*** Begin section ***

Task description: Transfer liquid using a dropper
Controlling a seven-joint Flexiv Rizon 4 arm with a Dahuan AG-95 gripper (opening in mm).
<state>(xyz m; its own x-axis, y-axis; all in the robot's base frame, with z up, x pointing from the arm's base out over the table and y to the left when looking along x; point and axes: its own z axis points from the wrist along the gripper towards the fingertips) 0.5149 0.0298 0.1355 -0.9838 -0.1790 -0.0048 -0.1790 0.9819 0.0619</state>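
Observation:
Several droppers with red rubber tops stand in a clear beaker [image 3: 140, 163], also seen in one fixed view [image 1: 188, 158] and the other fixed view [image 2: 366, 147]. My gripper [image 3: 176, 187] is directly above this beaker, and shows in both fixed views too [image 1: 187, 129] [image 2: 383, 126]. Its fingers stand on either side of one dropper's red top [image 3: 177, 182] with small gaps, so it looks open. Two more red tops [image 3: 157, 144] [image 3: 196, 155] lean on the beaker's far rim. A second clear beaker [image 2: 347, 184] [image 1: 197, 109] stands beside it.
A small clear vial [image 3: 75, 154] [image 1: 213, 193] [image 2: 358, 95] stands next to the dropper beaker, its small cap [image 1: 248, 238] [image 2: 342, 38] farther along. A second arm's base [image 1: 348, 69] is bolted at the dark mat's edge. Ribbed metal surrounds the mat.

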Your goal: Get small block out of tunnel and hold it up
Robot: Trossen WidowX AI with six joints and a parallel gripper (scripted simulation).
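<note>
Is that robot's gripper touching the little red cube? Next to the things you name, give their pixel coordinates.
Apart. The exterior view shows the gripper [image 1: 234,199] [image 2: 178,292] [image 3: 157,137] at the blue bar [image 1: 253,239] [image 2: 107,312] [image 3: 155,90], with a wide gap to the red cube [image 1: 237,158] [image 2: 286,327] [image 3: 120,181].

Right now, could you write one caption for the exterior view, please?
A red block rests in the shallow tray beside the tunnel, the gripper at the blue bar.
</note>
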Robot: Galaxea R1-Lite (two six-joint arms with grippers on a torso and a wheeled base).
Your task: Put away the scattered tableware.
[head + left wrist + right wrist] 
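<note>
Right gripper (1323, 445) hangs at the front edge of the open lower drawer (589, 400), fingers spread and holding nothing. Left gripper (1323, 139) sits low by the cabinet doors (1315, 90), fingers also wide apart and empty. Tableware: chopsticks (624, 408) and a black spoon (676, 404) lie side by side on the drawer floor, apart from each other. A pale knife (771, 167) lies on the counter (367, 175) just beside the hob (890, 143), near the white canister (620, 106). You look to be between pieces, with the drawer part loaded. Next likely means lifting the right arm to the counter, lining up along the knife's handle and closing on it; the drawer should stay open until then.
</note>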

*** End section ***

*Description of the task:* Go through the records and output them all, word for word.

*Expected answer:*
Task description: Transfer liquid using a dropper
Controlling a seven-joint Flexiv Rizon 4 arm with a Dahuan AG-95 gripper (opening in mm).
<state>(xyz m; its own x-axis, y-axis; all in the robot's base frame, with z up, x pointing from the arm's base out over the table and y to the left when looking along x; point and axes: its own z axis points from the wrist along the gripper towards the fingertips) 0.5149 0.0298 0.1355 -0.9838 -0.1790 -0.0048 -0.1790 0.9819 0.0619</state>
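Observation:
Several droppers with red rubber tops stand in a clear beaker [image 3: 140, 163], also seen in one fixed view [image 1: 188, 158] and the other fixed view [image 2: 366, 147]. My gripper [image 3: 176, 187] is directly above this beaker, and shows in both fixed views too [image 1: 187, 129] [image 2: 383, 126]. Its fingers stand on either side of one dropper's red top [image 3: 177, 182] with small gaps, so it looks open. Two more red tops [image 3: 157, 144] [image 3: 196, 155] lean on the beaker's far rim. A second clear beaker [image 2: 347, 184] [image 1: 197, 109] stands beside it.
A small clear vial [image 3: 75, 154] [image 1: 213, 193] [image 2: 358, 95] stands next to the dropper beaker, its small cap [image 1: 248, 238] [image 2: 342, 38] farther along. A second arm's base [image 1: 348, 69] is bolted at the dark mat's edge. Ribbed metal surrounds the mat.
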
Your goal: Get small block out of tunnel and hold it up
Robot: Trossen WidowX AI with six joints and a parallel gripper (scripted simulation).
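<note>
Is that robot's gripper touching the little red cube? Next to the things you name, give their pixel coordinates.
Apart. The exterior view shows the gripper [image 1: 234,199] [image 2: 178,292] [image 3: 157,137] at the blue bar [image 1: 253,239] [image 2: 107,312] [image 3: 155,90], with a wide gap to the red cube [image 1: 237,158] [image 2: 286,327] [image 3: 120,181].

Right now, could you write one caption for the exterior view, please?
A red block rests in the shallow tray beside the tunnel, the gripper at the blue bar.
</note>
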Robot: Galaxea R1-Lite (two six-joint arms with grippers on a torso and a wheeled base).
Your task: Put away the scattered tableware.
[head + left wrist + right wrist] 
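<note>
Right gripper (1323, 445) hangs at the front edge of the open lower drawer (589, 400), fingers spread and holding nothing. Left gripper (1323, 139) sits low by the cabinet doors (1315, 90), fingers also wide apart and empty. Tableware: chopsticks (624, 408) and a black spoon (676, 404) lie side by side on the drawer floor, apart from each other. A pale knife (771, 167) lies on the counter (367, 175) just beside the hob (890, 143), near the white canister (620, 106). You look to be between pieces, with the drawer part loaded. Next likely means lifting the right arm to the counter, lining up along the knife's handle and closing on it; the drawer should stay open until then.
</note>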

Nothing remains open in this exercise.